You can't live on the West Coast of the US and not know about Two Buck Chuck. If you don't it's the slang name given to the Chardonnay that is sold in the Trader Joe's chain for two dollars a bottle in the California stores (and three dollars outside the Golden State.) It's cheap because there is an enormous glut of Chardonnay with fewer and fewer drinkers as the wine-imbibing among us have supposedly become more "sophisticated" in our tastes. A few wineries, a very few, have the marketing talents to still attract the buyer who will spend fifteen dollars on a bottle. And that made me think of CMOS…

One of our favorite wineries is owned and operated by a German named Dieter. He has made Chardonnay from the start of his operations but last year he gave up trying to sell all the hard work he had to put into his Chardonnay just to get a few lousy bucks back. So he pulled all those grapes and planted instead the now fashionable Pinot Noir. He also expanded his growing area by planting on a 50% gradient hillside that he must have to work with mountain climbing gear.

It's the same in the semiconductor industry with CMOS. More and more vendors are seeing lousy returns on their CMOS product lines and are pulling out by handing all the manufacturing to the volume fabs in Asia. They're keeping their Bipolar lines running because they can see the margins in a lot of those products and, of course, the really fashionable compound processes are what attracts attention -- and investors.

But this is still the equivalent of throwing away what could be -- and is for less than a handful of semiconductor vendors -- a much more profitable arena. CMOS product is cheap to make (how expensive can sand get, for heavens sake) and if you compare the two dollar bottle of Chardonnay with the two dollar IC it is perhaps self-evident where the profits are. With the Chardonnay you wait maybe five years for your grapes to be ready to use, you manually collect them, then you process them for maybe two years before the wine is ready to be bottled, labeled and then transported in expensive cardboard packaging to be warehoused and then distributed to retail outlets. (That's one reason that wineries like to sell direct; even offering the product at half the store price they make much more profit selling at the tasting event.) Then look at the two dollar IC: The design could be nine months for a really innovative product then we create many thousands of them on a single wafer and then slice them apart, test them and package them in a really cheap container and tape-and-reel them ready to be shipped to the volume user. And most of the process is totally machine-controlled.

Yes, the equipment needed to produce that two dollar CMOS IC is incredibly expensive compared to the few millions that need to be invested in a winery operation, but the profits are massive.

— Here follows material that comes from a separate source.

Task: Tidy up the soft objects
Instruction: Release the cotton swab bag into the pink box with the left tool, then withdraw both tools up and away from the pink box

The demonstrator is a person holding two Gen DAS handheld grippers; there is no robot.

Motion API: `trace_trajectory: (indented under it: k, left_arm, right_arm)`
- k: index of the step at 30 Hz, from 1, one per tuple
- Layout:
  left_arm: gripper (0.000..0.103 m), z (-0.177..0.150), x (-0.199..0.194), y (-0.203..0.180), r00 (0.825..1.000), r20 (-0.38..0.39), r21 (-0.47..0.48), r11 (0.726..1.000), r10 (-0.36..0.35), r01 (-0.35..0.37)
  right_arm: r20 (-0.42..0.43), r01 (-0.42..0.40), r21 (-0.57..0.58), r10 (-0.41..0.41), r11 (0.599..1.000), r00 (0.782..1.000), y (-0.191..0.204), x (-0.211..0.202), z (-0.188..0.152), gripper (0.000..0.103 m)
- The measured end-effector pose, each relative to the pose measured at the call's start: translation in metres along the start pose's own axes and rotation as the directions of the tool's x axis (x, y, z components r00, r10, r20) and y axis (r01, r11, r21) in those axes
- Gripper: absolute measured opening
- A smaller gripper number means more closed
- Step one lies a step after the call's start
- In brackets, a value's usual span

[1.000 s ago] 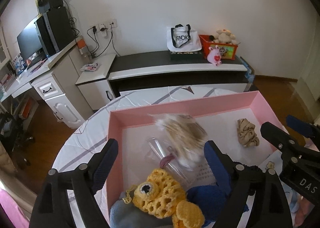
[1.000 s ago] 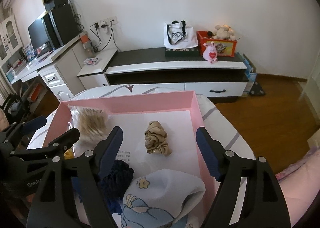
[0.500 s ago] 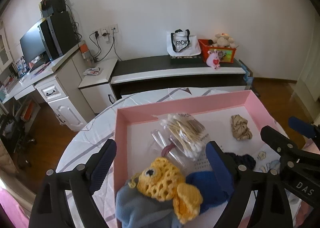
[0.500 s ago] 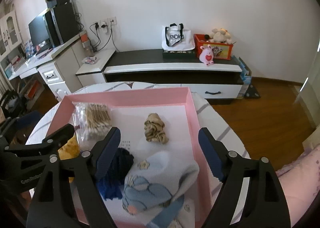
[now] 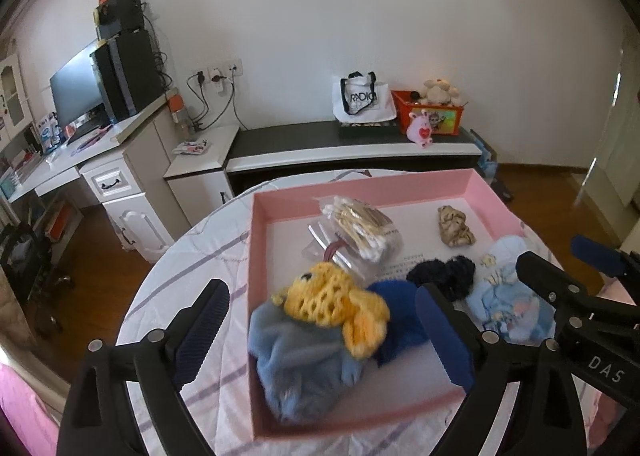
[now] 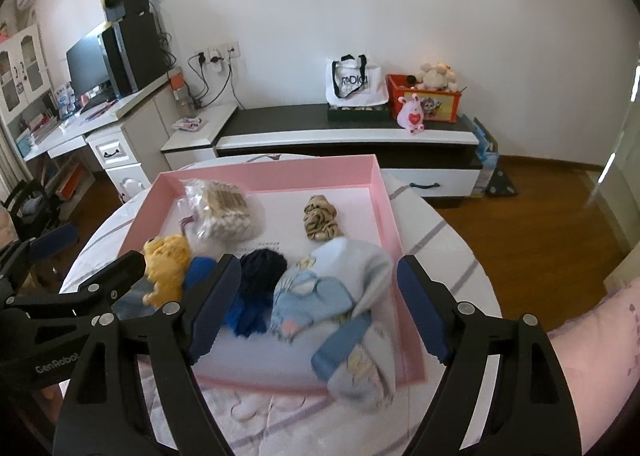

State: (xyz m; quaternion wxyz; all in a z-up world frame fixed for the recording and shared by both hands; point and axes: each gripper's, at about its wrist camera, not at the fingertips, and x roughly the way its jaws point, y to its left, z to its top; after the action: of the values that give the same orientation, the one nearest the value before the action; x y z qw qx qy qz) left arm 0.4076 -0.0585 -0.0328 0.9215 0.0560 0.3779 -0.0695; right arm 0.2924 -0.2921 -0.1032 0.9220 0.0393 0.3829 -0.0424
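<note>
Between picks, both the left gripper (image 5: 322, 330) and right gripper (image 6: 316, 302) gaping empty above the pink tray (image 6: 390, 212); next, probably closing on one soft toy (image 5: 334, 300) at lower centre.

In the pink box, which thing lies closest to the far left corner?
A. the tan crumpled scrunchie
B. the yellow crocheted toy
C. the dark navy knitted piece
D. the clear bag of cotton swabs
D: the clear bag of cotton swabs lies at the far left corner of the pink box, beyond the yellow crocheted toy.
</note>
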Motion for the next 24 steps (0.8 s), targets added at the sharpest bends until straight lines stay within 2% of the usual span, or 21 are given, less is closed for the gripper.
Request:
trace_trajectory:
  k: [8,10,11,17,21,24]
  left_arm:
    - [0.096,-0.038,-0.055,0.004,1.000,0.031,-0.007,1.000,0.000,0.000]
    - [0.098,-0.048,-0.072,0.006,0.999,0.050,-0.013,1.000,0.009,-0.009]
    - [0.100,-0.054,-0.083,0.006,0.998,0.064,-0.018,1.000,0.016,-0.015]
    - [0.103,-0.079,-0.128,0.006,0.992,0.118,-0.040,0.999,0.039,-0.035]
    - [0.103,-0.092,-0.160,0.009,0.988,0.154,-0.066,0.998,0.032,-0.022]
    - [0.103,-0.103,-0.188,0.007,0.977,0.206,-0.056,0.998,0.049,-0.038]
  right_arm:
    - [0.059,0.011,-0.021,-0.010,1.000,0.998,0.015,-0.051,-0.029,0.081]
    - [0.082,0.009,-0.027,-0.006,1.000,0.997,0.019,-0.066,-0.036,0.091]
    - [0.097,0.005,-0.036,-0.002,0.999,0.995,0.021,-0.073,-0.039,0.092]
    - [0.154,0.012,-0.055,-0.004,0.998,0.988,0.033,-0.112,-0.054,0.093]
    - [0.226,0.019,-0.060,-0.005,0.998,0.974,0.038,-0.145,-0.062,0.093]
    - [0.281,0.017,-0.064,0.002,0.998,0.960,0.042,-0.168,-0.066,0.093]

And in many cases you can make to order rather than guessing what the product is going to taste like in two years.

So why do so many vendors outsource their CMOS? Because so many of the products that they have designed cannot be moved into profitable niches.

It's back to the fifteen dollar bottle of Chardonnay. How do they manage to persuade the buyer to put that kind of money down for it instead of going to Trader Joe's? It's called marketing. They identify the demographic of the buyer who will spend that amount -- even if it is just snobbery -- and then offer the kind of product that demographic will buy. It should be the same in the CMOS market. Identify the buyers who will spend that amount and offer them the kind of product they want to buy.

Marketing in our industry should be two-fold: From the field, accept the information from niches where money will be spent, listen and filter the information, target the products that are wanted, design them, make them and sell back to niches while also advertising to get those even more profitable smaller users. It sounds relatively straightforward doesn't it? But in many cases what happens is that a company designs a product for one customer -- and that's the only customer they get -- or they are unsure of the intelligence that has been gathered and take what they think is the safe route of knocking off someone else's product: The "If we make it and sell it for less we can take a market share" syndrome. It can work, but it's rarely profitable.

Two Buck Chuck doesn't make money. Two Buck CMOS does.